Baby birds who had heard adults singing before the injection were able to learn to sing normally, to complete the vocal learning process without problems. But birds who hadn’t heard an adult sing before the injection failed to sing the notes that would allow them to communicate with other birds. They sang songs that were similar to birds that hadn’t been exposed to an adult teacher at all.

Before this study, researchers knew that FOXP1 would play a role in vocal learning, said Therese Koch, a co-lead author of the study. They now know more about how and why.

“Previously, it hasn’t been possible to disentangle the role of FOXP1 in … understanding an example so that you can copy it, versus the actual learning process of achieving that copy,” Koch said.

This study has important implications for humans. Mutations in the FOXP1 gene can lead to intellectual disabilities, developmental delays and autism-like behaviors in a disorder known as FOX-P1 related syndrome. The gene is also linked to autism spectrum disorder: studies have found that some people on the autism spectrum may have too much FOXP1 expression.

 Now, Koch said that she and her co-researchers at The University of Texas Southwestern Medical Center may look further into why exactly this gene could stop birds from learning from tutors, in order to understand why this gene is related to all these human disorders. 

“Is it the social fact … that the bird doesn’t care about other birds after FOXP1 knockdown, that it’s just not paying attention?” Koch asked. “Or is it just that it can’t form those memories correctly, because potentially the neurons where we knocked down FOXP1 are involved in storing the memory of a tutor song to guide later learning? We don’t know any of that yet, but all of those would be interesting future questions to look at.”
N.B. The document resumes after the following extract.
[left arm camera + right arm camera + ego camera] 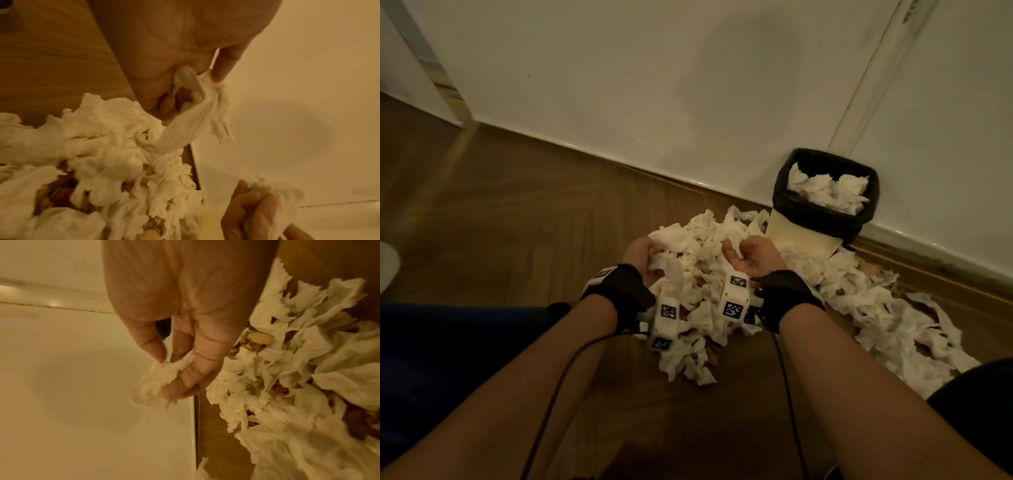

The future of songbird research

In California, White hopes to take this research even further in her integrative biology and physiology lab at UCLA. Because scientists have identified genes and neural networks involved in critical-period vocal learning in birds, they could in theory target those areas in drugs that will treat communication issues in humans, she said. She added that her lab researchers have tried to identify brain areas to target drugs in their resident zebra finches, but haven’t found anything so far.

“The going model for drug development are rodents and nonhuman primates,” she said. “[But] there’s a gaping hole in being able to treat problems of speech delay, and kids that are nonverbal.” 

At the moment, there are no FDA-approved drugs marketed for stuttering. A drug prescribed for children on the autism spectrum, Risperidone, may solve issues like repetitive behaviors, but not the social-communication aspect of autism. White says songbirds may be the animal model solution, but it will take a “big shift in NIH thinking” to get research to that point.

Other experts suggest caution about applying songbird models to treat human communication disorders. Michael Lombardo, who directs the Laboratory for Autism and Neurodevelopmental Disorders at the Istituto Italiano di Tecnologia in Italy, recently published a study linking gene expression in songbirds and humans to early language outcome subgroups. But he said in an interview that there’s not yet enough evidence to link songbird development to treatment for language in Autism spectrum disorder, for instance.

“Anything in songbirds is a much more simplified and specific process than what human language represents,” he said. “It could be that things developed in research on songbirds have no real value for helping treat language problems in children with autism. But I guess we have to wait and see what research shows.”